The Final Days Of Steve Jobs

New details emerge on the final days of Steve Jobs, including a surprisingly humble lifestyle that you may not expect from a billionaire. INSIDE EDITION has the details.

The final days of Steve Job's life revealed one surprise after another, starting with the remarkably humble way the billionaire genius lived.

Jobs lived with his wife and their three children in Palo Alto, California. It is a beautiful house, but it's not the kind of house where you'd expect the greatest inventor since Thomas Edison to live.

There is no gate, no security guards, and quite fittingly, there's even an apple tree in the front yard.

Jobs was so weak toward the end that he couldn't climb the stairs in his own house, so he slept in a ground floor bedroom.  

Though his body grew more feeble by the day, his spirit never dimmed, nor did his love for his wife, Laurene.

"Clearly their relationship included a sense of humor, and clearly patience. She showed up with him at a couple of Apple events, but endured a lot of time when he was away from the family. He worked some long hours," said technology correspondent John Fort.

Job's sister, the novelist Mona Simpson, said her ailing brother bid a heartfelt goodbye to his loved ones.

"His tone was tenderly apologetic at the end. He felt terrible that he would have to leave us," said Simpson.

"During the final days, the final months, everybody beat a path to his door saying, 'I just want to pay my respects, and I just want to say goodbye.' Over and over again he would just say 'No I just want to have dinner with my family'," said New York Times  reporter David Pogue.

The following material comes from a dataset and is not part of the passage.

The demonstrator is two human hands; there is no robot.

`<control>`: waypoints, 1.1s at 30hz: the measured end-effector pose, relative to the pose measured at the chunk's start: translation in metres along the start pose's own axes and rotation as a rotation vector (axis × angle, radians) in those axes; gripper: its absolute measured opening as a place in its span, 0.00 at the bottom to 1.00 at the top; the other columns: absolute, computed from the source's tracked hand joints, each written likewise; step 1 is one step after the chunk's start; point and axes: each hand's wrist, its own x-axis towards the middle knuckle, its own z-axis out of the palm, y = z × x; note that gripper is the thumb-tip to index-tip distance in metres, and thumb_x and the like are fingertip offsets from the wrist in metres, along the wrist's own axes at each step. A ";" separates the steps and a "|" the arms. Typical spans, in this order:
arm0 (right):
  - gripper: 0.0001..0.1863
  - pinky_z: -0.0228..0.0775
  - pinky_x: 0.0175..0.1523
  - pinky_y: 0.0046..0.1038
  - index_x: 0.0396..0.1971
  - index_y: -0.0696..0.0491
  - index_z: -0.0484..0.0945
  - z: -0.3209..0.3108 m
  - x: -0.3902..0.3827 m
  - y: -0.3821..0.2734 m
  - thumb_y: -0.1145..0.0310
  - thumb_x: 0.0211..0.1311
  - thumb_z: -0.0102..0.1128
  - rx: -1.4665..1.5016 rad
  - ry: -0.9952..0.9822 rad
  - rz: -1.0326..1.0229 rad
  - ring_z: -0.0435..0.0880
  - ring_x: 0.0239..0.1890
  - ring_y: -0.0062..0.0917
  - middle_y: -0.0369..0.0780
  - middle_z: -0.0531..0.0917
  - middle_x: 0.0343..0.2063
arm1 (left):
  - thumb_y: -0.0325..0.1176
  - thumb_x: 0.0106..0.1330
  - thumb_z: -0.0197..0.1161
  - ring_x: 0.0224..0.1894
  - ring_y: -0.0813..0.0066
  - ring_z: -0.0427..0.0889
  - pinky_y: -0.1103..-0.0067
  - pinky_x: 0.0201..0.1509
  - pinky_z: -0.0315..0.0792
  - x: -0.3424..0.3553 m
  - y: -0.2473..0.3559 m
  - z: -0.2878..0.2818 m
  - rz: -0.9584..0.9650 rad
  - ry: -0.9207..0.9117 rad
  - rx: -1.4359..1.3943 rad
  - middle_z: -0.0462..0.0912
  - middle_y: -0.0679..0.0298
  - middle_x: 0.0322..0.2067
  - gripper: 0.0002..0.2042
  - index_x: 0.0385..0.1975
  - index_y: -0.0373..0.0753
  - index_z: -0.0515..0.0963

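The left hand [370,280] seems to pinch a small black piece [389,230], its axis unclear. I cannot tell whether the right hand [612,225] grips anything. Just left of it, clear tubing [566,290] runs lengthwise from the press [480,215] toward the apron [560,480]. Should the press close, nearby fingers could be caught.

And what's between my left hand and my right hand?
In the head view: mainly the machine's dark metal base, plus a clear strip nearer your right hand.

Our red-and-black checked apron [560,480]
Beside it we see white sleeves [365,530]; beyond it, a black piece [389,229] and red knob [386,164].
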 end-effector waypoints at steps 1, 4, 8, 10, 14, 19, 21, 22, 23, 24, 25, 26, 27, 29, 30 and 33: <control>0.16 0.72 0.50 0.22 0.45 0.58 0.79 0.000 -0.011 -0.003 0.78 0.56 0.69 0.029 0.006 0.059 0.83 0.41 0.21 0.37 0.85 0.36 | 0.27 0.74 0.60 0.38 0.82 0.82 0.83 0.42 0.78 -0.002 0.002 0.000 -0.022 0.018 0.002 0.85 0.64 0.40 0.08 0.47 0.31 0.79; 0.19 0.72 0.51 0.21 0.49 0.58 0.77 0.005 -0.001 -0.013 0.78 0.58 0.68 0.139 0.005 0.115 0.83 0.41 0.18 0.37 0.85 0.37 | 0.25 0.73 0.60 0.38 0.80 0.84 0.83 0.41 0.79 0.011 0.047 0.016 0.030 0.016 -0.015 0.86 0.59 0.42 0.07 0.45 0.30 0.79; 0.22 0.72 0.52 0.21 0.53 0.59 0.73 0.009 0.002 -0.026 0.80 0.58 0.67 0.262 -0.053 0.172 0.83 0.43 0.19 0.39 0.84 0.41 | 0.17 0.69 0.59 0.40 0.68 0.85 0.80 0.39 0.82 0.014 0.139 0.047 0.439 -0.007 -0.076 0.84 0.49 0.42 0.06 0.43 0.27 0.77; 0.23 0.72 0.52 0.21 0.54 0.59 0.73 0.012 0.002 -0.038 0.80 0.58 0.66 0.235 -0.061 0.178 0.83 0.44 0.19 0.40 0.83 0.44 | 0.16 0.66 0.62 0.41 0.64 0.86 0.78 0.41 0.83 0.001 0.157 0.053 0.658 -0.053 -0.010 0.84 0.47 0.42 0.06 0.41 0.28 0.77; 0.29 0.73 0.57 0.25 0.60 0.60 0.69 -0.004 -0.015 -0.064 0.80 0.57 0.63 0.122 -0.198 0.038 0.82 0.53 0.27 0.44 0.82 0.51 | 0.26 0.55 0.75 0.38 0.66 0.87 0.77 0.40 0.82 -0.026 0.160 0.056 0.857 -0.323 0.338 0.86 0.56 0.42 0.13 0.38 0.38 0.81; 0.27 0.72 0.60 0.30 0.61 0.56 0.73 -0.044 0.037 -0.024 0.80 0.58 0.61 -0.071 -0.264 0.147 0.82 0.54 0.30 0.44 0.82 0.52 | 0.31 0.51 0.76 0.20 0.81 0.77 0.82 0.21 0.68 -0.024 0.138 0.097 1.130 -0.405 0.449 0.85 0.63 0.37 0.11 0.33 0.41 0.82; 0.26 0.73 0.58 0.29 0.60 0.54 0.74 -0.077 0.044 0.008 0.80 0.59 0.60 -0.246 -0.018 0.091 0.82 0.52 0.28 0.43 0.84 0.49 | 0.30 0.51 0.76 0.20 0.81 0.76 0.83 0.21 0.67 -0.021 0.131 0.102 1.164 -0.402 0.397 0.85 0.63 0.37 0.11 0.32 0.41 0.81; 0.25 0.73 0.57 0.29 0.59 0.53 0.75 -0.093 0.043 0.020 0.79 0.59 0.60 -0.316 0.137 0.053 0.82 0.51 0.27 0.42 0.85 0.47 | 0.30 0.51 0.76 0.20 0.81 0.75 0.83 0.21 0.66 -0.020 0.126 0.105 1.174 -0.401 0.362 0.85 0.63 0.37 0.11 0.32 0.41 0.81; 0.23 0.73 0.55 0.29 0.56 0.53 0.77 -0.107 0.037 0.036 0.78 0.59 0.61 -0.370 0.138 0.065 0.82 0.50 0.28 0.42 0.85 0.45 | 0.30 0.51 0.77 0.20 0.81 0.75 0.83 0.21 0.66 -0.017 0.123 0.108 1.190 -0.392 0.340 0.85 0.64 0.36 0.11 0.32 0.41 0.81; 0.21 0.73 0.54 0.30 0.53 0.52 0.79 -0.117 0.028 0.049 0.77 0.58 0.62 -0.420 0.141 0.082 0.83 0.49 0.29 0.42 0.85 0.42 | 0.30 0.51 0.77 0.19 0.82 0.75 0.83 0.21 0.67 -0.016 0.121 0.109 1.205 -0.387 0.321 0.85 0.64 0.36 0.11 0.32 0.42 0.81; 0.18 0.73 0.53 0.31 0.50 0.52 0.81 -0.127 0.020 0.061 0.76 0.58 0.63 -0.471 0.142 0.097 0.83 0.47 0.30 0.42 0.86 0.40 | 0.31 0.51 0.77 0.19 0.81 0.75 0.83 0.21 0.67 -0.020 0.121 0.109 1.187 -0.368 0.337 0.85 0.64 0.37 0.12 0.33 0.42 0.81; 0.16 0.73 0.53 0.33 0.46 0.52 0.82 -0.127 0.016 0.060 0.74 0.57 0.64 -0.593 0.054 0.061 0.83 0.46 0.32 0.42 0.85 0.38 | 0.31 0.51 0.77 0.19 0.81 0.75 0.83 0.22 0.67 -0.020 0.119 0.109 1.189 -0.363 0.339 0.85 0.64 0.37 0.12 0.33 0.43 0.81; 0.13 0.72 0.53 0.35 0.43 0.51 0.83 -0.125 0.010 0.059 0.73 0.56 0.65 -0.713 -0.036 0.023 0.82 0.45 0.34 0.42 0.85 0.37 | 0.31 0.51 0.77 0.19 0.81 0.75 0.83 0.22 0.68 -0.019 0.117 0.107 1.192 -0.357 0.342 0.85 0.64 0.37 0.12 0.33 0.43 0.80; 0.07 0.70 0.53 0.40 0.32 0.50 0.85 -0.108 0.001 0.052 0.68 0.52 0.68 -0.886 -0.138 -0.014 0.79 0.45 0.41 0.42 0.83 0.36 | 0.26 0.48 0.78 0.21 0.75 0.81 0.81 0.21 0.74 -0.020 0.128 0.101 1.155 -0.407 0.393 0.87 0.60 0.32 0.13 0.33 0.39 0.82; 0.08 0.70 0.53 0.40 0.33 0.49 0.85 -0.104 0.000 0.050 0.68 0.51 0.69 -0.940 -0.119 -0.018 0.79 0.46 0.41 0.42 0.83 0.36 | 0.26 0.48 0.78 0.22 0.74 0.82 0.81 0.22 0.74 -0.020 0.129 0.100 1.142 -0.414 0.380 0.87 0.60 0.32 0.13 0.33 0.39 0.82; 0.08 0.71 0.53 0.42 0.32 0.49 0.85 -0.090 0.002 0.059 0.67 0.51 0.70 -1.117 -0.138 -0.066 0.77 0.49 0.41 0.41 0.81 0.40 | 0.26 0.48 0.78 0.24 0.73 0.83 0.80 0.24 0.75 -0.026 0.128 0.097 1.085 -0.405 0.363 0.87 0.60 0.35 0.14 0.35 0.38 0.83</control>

We're also learning about the people Jobs reached out to in his final days.  They included
Disney Chief Executive Officer Robert Iger, and author Walter Isaacson, who is writing Jobs's biography.

Jobs who was famously private told the author he agreed to tell the story because, "I wanted my kids to know me. I wasn't always there for them, and I wanted them to know why and to understand what I did."